- [Supplied data]:
◇ ◇ ◇
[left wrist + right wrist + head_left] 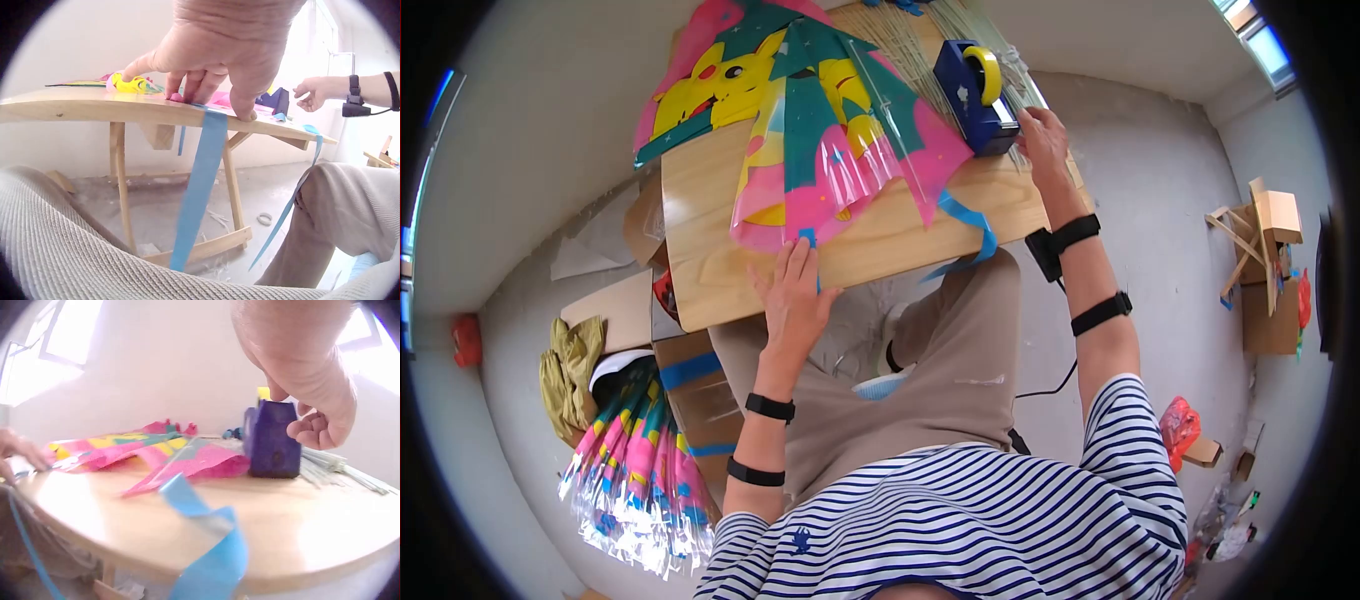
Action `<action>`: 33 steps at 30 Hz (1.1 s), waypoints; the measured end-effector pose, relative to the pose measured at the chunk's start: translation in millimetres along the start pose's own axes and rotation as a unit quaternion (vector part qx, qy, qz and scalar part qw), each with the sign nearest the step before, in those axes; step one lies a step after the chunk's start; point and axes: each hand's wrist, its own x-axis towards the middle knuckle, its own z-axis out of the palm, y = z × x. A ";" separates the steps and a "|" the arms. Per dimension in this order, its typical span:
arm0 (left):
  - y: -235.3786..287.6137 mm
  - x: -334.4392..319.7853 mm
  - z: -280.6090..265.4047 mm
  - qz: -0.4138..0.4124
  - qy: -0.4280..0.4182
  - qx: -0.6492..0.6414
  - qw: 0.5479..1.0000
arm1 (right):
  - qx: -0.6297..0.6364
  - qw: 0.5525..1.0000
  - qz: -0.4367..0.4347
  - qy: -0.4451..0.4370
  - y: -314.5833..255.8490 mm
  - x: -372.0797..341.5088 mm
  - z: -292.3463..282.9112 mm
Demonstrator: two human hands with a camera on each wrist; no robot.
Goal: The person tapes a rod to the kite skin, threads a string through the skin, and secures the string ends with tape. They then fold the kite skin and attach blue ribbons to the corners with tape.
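Observation:
A pink, green and yellow plastic sheet with cartoon figures lies on the wooden table. At its near edge my left hand presses with fairly straight fingertips on a blue ribbon, which hangs over the table edge. Another blue ribbon curls beside the sheet's right corner. My right hand is at the front end of the dark blue tape dispenser with its yellow roll. Its fingers are loosely bent, thumb and forefinger apart in the head view; whether tape clings to them I cannot tell.
Thin pale sticks lie behind the dispenser on the table. Folded shiny sheets and a taped cardboard box stand at the lower left. My knees are under the table's near edge. More boxes stand at the right.

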 end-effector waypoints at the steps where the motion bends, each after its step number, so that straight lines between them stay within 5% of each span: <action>1: 0.0 -0.2 0.6 0.002 0.001 0.001 1.000 | -0.005 0.999 0.034 -0.018 -4.5 5.0 2.6; 3: -1.5 0.2 1.4 0.003 0.002 0.005 1.000 | -0.013 0.993 0.103 -0.056 -12.4 12.1 7.4; 16: 1.6 -0.7 -0.4 -0.014 -0.019 -0.004 1.000 | 0.116 0.972 0.181 -0.096 -19.9 14.2 -10.7; 26: 1.7 -1.6 1.9 -0.013 -0.015 0.002 1.000 | 0.207 0.962 0.136 -0.119 21.7 -2.7 -19.0; 28: 2.0 -0.9 2.1 -0.011 -0.014 0.001 1.000 | 0.244 0.951 0.151 -0.114 16.6 -18.2 -19.9; 33: 2.2 -1.2 1.8 -0.009 -0.009 0.007 1.000 | 0.420 0.847 0.305 -0.117 38.8 -44.9 -21.5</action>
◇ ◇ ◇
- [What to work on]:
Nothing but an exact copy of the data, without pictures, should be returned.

- [Output]:
[left wrist + right wrist + head_left] 
Action `<action>`: 33 steps at 30 Hz (1.1 s), waypoints; the measured end-effector pose, relative to the pose measured at the chunk's start: translation in millimetres along the start pose's own axes and rotation as a unit quaternion (vector part qx, qy, qz and scalar part qw), each with the sign nearest the step before, in those axes; step one lies a step after the chunk's start; point and axes: each hand's wrist, its own x-axis towards the middle knuckle, its own z-axis out of the palm, y = z × x. A ";" separates the steps and a "|" the arms. Per dimension in this order, its typical span:
arm0 (left):
  - y: -235.3786..287.6137 mm
  - x: -334.4392..319.7853 mm
  - z: -280.6090..265.4047 mm
  - qz: -0.4138..0.4124
  - qy: -0.4280..0.4182
  - qx: -0.6492..0.6414
  - qw: 0.5479..1.0000
arm1 (right):
  - qx: -0.6297..0.6364
  - qw: 0.5525..1.0000
  - qz: -0.4367..0.4347
  - qy: -0.4451..0.4370
  - y: -314.5833..255.8490 mm
  - x: -372.0797..341.5088 mm
  - z: -292.3463..282.9112 mm
Demonstrator: two human hands with a camera on each wrist; no robot.
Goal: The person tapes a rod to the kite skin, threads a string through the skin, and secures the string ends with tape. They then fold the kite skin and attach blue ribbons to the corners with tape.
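Observation:
A pink, green and yellow plastic sheet with cartoon figures lies on the wooden table. At its near edge my left hand presses with fairly straight fingertips on a blue ribbon, which hangs over the table edge. Another blue ribbon curls beside the sheet's right corner. My right hand is at the front end of the dark blue tape dispenser with its yellow roll. Its fingers are loosely bent, thumb and forefinger apart in the head view; whether tape clings to them I cannot tell.
Thin pale sticks lie behind the dispenser on the table. Folded shiny sheets and a taped cardboard box stand at the lower left. My knees are under the table's near edge. More boxes stand at the right.
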
 end-effector waypoints at the steps where the motion bends, each after its step number, so that straight lines between them stay within 5% of each span: <action>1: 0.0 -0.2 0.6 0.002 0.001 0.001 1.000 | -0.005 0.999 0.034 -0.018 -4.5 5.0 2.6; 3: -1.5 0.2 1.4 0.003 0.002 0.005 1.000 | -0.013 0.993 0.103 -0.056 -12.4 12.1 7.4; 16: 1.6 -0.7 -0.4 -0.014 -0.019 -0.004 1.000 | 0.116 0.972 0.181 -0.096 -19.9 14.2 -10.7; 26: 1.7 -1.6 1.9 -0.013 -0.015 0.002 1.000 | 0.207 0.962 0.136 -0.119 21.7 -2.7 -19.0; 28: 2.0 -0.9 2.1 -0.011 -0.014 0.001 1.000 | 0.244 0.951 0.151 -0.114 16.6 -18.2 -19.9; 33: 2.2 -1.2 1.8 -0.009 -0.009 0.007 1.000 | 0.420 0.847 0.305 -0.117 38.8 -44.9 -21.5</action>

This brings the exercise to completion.